Bir özelleştirme furyasıdır gidiyor. Üretim ve istihdamı arttırmak, teknolojiyi yenilemekten çok borç ödemeye dönük bu sakat özelleştirmeler;  kamu kaynaklarını  içerden veya dışarıdan birilerine peşkeş çekme sonucunu doğuruyor. Önümüzdeki dönemde THY’nin özelleştirilmesi, bazı  özel şirket havayollarının  sebep olduğu  kazalara benzer üzücü olaylarla acaba bizi karşı karşıya bırakmayacak mı? Sadece kârı düşünen ve maliyeti en aza düşürmekle uğraşan bir  anlayış;  gerekli bakım dahil  birçok konuda ne ölçüde hassas olacaktır?  Isparta’da düşen uçak aslında  bir alarm niteliğindedir.
Bilhassa mevcut iktidar döneminde ülkemizin  “sosyal devlet” özelliğini kaybettiği, işsizliğin arttığı, yoksullaşmanın yaygınlaştığı ve bundan dolayı yeterli talebin oluşmadığı görülmektedir.

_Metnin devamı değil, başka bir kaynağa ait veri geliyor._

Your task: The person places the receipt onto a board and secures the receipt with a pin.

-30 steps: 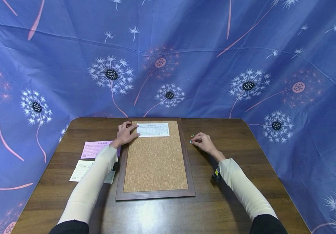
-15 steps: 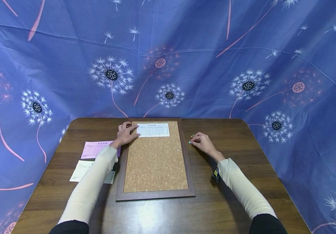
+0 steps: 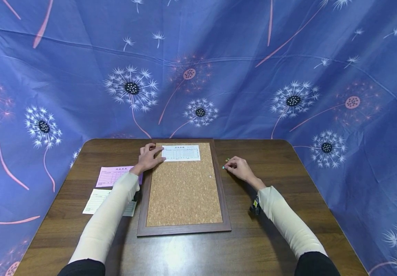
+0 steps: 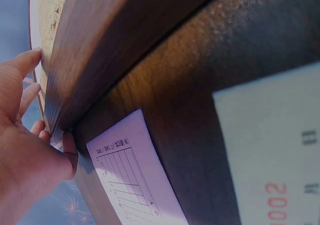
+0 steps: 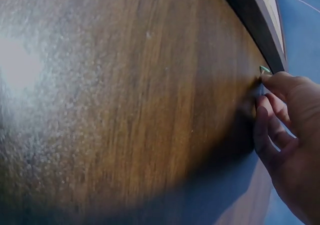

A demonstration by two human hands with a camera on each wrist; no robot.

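Cloth [image 3: 239,92] with white and pink dandelions on blue hangs behind and beside the brown wooden table [image 3: 264,241]. A framed cork board [image 3: 184,195] lies flat on the table, its top edge at the far side. Cream sleeves [image 3: 289,222] cover both forearms, dark cloth above them. Left of the board are a pale green slip [image 3: 96,200] and, beyond it, a pink slip [image 3: 110,177], each partly hidden by the left arm. A white slip [image 3: 184,153] lies across the top of the cork. The left hand [image 3: 147,158] spreads thumb and forefinger against its left end, other fingers over the frame. The right hand [image 3: 241,169] pinches a tiny blue-green disc [image 3: 223,167] between thumb and fingertip, just right of the frame; whether it touches the table is hard to tell. Yellow-green bits [image 3: 227,160] sit just beyond.
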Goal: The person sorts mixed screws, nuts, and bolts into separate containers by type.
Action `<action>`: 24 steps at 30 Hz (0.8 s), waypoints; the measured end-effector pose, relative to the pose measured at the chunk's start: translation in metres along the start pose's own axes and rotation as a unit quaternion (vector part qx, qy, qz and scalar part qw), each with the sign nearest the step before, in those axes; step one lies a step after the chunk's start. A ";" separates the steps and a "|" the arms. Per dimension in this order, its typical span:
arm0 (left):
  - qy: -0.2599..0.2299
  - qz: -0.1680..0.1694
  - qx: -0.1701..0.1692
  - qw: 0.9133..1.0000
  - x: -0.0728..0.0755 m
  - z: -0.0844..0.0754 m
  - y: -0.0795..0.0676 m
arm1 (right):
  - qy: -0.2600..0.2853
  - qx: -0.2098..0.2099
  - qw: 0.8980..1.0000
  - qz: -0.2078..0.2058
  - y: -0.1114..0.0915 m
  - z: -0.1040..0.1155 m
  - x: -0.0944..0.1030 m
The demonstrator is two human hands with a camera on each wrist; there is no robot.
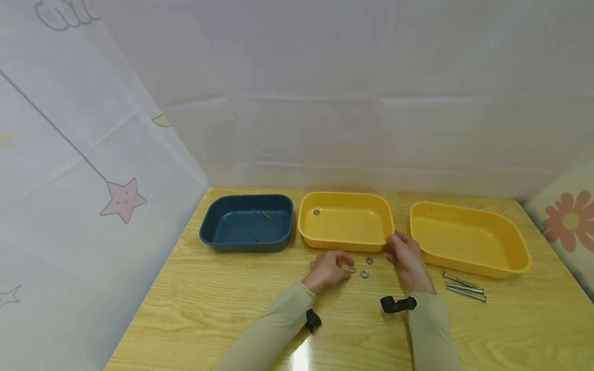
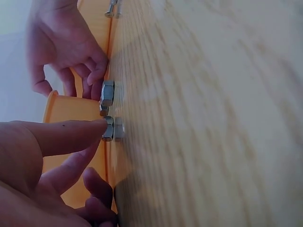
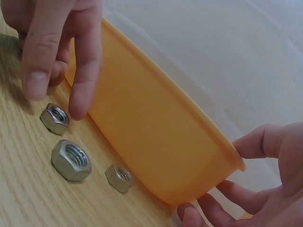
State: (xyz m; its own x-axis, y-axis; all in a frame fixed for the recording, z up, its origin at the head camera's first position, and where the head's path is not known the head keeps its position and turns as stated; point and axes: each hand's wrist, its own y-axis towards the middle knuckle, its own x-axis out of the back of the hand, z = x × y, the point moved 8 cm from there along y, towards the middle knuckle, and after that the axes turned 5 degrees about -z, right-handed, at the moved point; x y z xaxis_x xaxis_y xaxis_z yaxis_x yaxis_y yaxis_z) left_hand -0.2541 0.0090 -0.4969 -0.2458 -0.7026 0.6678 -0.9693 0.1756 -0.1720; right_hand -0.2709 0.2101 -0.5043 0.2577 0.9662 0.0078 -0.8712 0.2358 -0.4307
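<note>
Three metal hex nuts lie on the wooden table in front of the middle yellow tray [image 1: 345, 246]. My left hand [image 1: 328, 269] reaches in from the left, thumb and index finger spread on either side of the nearest nut [image 3: 54, 119]. In the right wrist view a gap shows between those fingertips and that nut. A larger nut [image 3: 72, 161] and another nut [image 3: 119, 178] sit just beyond. With the thumb at the rim and fingers under the wall, my right hand [image 1: 406, 256] holds the tray's right front corner. One more nut [image 1: 316, 212] lies inside this tray.
To the left stands a dark blue tray [image 1: 246, 247] with a few thin brass-coloured pieces in it. Another yellow tray [image 1: 473, 265] is at the right, and several long bolts [image 1: 465, 291] lie in front of it. A cloth backdrop [image 1: 297, 129] hangs behind the table.
</note>
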 end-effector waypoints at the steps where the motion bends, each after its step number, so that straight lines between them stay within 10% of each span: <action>1: 0.001 -0.002 -0.001 1.000 0.000 0.000 0.000 | 0.000 0.000 1.000 0.000 0.000 0.000 0.000; 24: 0.062 -0.005 0.005 0.998 -0.005 -0.005 0.001 | -0.012 0.008 1.000 0.000 -0.001 0.001 0.001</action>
State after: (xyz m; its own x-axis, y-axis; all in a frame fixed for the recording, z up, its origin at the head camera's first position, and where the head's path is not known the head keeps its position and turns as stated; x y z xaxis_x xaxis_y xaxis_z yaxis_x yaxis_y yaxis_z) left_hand -0.2535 0.0161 -0.4964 -0.2358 -0.6127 0.7543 -0.9717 0.1622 -0.1719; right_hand -0.2708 0.2106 -0.5027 0.2467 0.9686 0.0301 -0.8777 0.2365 -0.4167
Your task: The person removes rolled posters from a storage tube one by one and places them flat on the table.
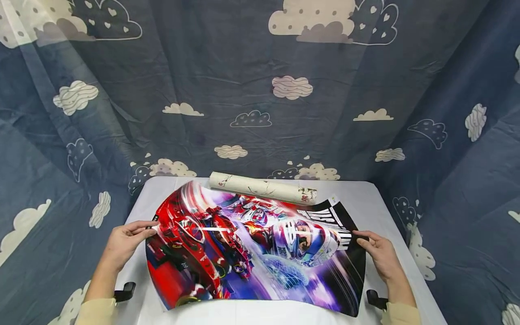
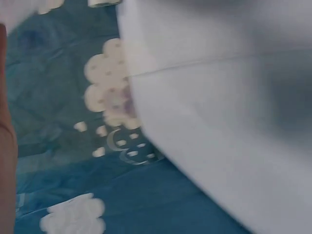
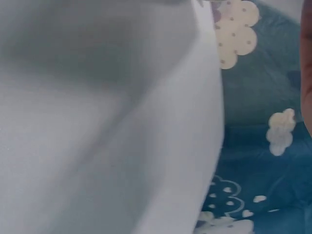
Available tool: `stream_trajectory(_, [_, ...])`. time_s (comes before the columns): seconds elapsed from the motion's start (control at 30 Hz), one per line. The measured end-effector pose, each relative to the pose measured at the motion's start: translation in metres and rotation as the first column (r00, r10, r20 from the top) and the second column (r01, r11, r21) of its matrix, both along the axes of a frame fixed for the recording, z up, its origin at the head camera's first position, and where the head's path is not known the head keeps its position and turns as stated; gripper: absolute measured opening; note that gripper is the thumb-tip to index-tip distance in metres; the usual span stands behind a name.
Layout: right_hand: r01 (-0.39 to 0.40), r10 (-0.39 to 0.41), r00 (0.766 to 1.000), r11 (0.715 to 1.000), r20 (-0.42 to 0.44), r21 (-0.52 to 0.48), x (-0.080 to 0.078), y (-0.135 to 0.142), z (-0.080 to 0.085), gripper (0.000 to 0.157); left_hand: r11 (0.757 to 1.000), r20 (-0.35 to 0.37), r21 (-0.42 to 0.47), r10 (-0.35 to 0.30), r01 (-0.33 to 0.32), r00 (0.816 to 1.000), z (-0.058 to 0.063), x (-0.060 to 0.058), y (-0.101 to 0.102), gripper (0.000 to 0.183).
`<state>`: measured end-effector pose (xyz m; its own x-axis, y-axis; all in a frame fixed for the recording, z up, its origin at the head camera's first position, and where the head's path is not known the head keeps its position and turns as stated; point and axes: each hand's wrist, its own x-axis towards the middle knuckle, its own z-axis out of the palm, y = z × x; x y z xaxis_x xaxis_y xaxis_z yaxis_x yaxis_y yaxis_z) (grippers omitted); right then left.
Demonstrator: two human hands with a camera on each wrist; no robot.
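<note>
A glossy poster (image 1: pixel 252 253) printed with red racing cars and a helmeted driver spans the space between both hands in the head view. Its sheet bows, and the lower edge curves above the white table. The left hand (image 1: pixel 123 243) pinches the poster's left edge between thumb and fingers. On the opposite side, the right hand (image 1: pixel 379 253) pinches the right edge the same way. In the left wrist view only a strip of the left hand (image 2: pixel 7 161) shows; the right wrist view likewise catches a sliver of the right hand (image 3: pixel 306 73). Neither wrist view shows the fingertips.
Behind the poster, a cream roll of paper (image 1: pixel 263 188) with a sparse floral print lies across the far part of the white table (image 1: pixel 178 181). Dark blue cloth (image 1: pixel 243 58) with cloud prints hangs at the back and both sides. Dark wrist-camera mounts sit by each sleeve.
</note>
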<state>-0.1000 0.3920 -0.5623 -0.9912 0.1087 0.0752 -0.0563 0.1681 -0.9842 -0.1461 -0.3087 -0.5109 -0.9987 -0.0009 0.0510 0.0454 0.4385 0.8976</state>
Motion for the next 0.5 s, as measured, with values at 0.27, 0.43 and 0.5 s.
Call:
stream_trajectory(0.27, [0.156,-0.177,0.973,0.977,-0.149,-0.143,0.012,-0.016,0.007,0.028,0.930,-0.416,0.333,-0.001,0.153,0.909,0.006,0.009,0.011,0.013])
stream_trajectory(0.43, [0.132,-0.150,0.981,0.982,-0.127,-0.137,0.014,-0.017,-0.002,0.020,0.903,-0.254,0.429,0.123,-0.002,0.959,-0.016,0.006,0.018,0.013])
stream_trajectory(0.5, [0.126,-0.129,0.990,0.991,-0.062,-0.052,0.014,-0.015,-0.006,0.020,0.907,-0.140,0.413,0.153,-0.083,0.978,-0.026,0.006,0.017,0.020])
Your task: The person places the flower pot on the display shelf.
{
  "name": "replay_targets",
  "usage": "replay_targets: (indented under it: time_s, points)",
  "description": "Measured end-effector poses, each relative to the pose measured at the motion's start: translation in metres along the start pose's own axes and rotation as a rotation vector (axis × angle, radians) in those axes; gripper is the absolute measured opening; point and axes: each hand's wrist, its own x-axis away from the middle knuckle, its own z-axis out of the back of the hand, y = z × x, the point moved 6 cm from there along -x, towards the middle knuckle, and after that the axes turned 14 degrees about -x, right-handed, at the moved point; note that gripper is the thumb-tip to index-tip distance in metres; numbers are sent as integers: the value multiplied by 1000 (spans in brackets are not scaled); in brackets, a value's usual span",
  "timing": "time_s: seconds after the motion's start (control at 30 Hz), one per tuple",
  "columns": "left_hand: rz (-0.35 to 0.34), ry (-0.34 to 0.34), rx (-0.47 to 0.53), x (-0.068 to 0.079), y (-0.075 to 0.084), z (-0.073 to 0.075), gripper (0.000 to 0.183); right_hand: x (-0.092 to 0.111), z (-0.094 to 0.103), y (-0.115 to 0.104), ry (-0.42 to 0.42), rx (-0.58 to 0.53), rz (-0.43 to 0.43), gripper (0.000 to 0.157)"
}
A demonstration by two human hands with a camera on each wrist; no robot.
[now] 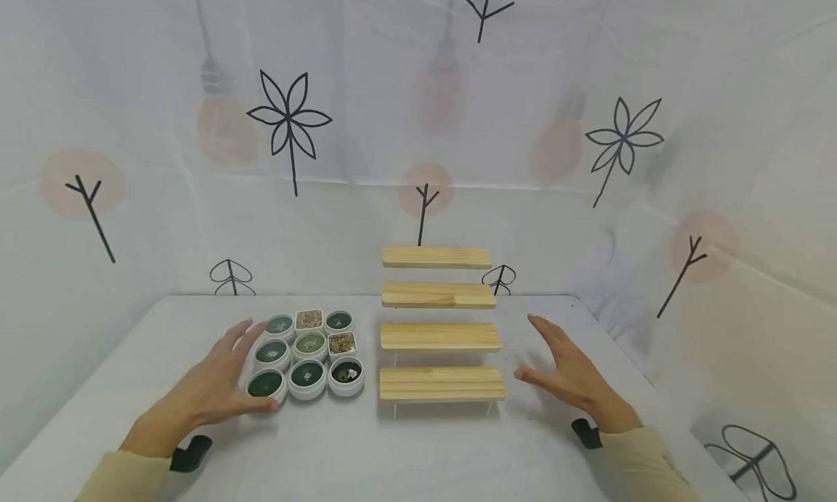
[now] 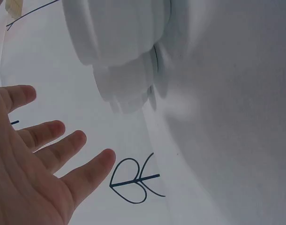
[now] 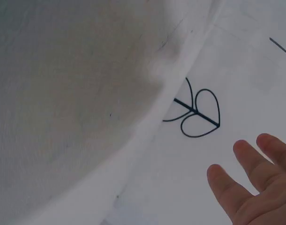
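Note:
In the head view my left hand point(image 1: 212, 382) hovers at the left side of a cluster of small white pots, thumb and fingers spread, holding nothing. Whether it touches the front left pot point(image 1: 266, 386) I cannot tell. Most pots are round with dark green contents; one round pot point(image 1: 310, 344) is lighter green. Two are square, one with pale grainy bits point(image 1: 309, 319), the other with brownish bits point(image 1: 342, 343). A stepped stand with several wooden shelves point(image 1: 442, 382) rises right of the pots. Beyond its right side, my right hand point(image 1: 569, 371) is held with fingers extended, gripping nothing.
Pots and stand are on a white table point(image 1: 340, 451). Behind and beside it hangs a white curtain point(image 1: 366, 219) printed with flowers and twigs. The stand's thin clear supports show beneath the shelves. A black band point(image 1: 191, 453) sits at my left wrist.

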Motion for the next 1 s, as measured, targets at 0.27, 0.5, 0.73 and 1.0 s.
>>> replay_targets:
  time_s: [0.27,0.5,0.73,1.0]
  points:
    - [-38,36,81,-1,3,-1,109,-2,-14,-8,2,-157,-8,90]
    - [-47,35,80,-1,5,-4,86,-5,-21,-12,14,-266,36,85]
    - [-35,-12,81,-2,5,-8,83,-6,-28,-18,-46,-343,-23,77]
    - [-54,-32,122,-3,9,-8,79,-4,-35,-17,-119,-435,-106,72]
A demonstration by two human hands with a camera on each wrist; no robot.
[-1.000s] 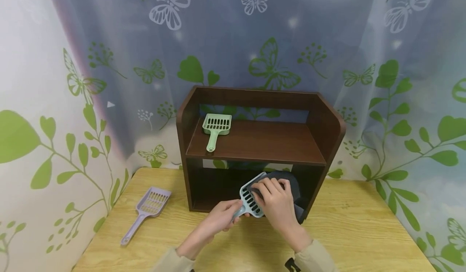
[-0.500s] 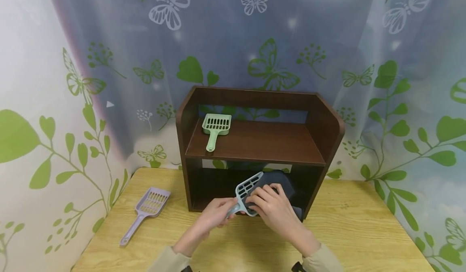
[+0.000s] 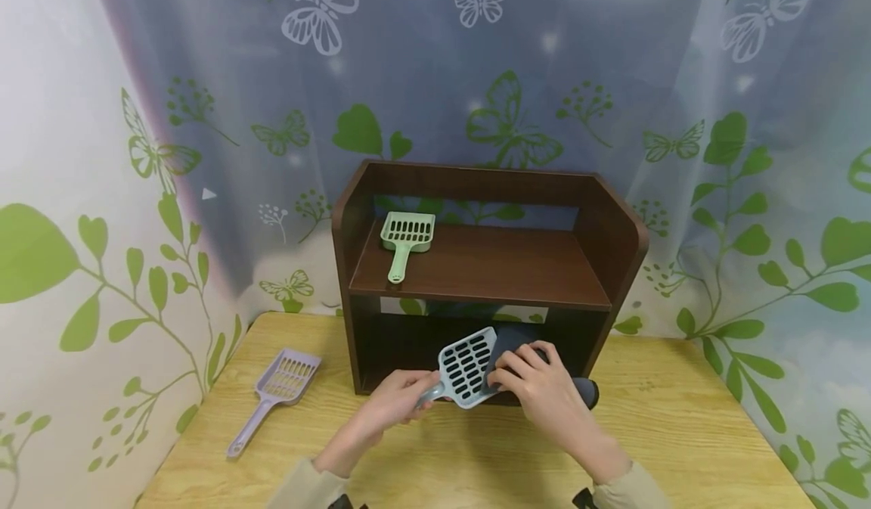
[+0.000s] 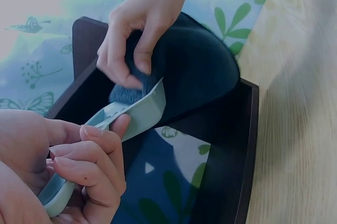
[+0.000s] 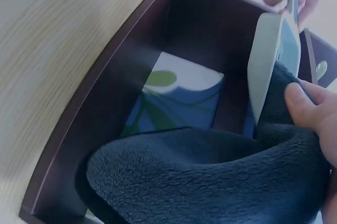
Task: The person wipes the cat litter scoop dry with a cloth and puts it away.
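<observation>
My left hand (image 3: 395,399) grips the handle of a light blue slotted litter scoop (image 3: 468,367) in front of the shelf's lower compartment. Its slotted face is tilted up towards the head camera. Just to the right, my right hand (image 3: 537,379) pinches a dark, fluffy cloth (image 3: 506,342) at the scoop's right edge. In the left wrist view, bunched cloth (image 4: 129,95) lies inside the scoop's raised rim (image 4: 150,108). The right wrist view shows the rest of the cloth (image 5: 210,182) hanging in a wide fold, with the thumb (image 5: 303,103) pressing it near the scoop.
A dark brown two-level shelf (image 3: 490,267) stands at the back of the wooden table (image 3: 680,418). On its upper board lies a green litter scoop (image 3: 401,248), at the left. A purple litter scoop (image 3: 268,395) rests on the table left of the shelf. Patterned curtain (image 3: 435,55) hangs behind.
My right hand has moved right with the cloth, baring more of the scoop's slotted face. My left hand has shifted slightly left, and the scoop has turned and tilted in its grip.
</observation>
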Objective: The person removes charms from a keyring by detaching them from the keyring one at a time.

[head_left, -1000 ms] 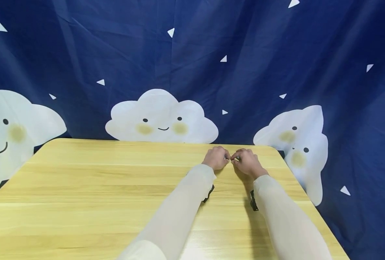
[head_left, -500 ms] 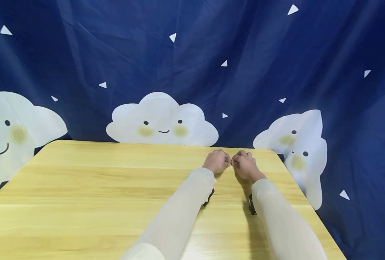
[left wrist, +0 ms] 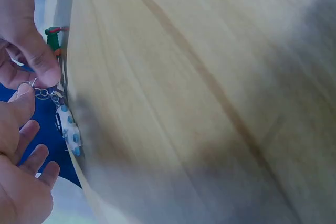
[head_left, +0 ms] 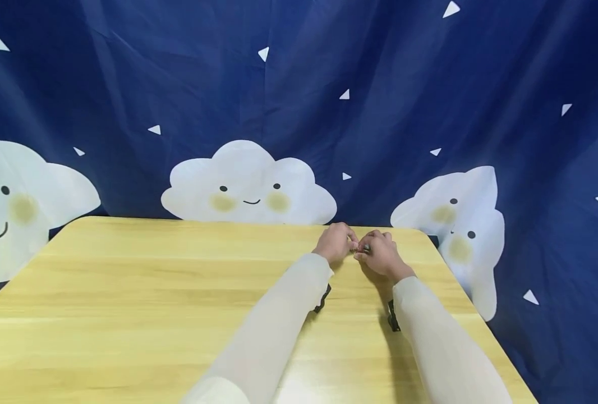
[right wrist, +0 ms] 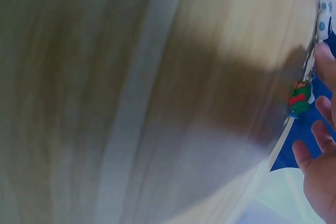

Yapılan bir araştırmaya göre; kamu yatırımlarının  milli gelirdeki payı AB ülkelerinde 2006 yılında ortalama %2.5 olmasına rağmen;  bu oranın ülkemizde 2007’de %1.8’e düştüğü görülmekte, 2008 için de %1.6’ya çekilmesi gündemdedir. 2008’de eğitime yapılacak sabit sermaye yatırımı kamuda %5.5 azaltılırken, özel sektör yatırımlarının bu alanda  kamu destekli olarak %26 artması, sağlıkta ise bu yatırımların kamu için %1 azalırken, özel sektörde %15 artışı  düşündürücü olmaktadır. Eğitim ve sağlık alanları vatandaşın istismar edileceği bir pazara dönüşmektedir. Devlet kaynaklarının, kamunun yerine getirmesi gereken  hizmeti yapıyor diye özel ve vakıf üniversitelerine aktarılması, devlet üniversitelerinin ise yeterli kaynağı alamaması düşündürücüdür. Diğer taraftan,  mantar gibi biten ve sayıları patlama gösteren özel hastahaneler ve bunlar yolu ile kamunun soyulması,  iktidarı bile harekete geçme zorunda bırakmıştır.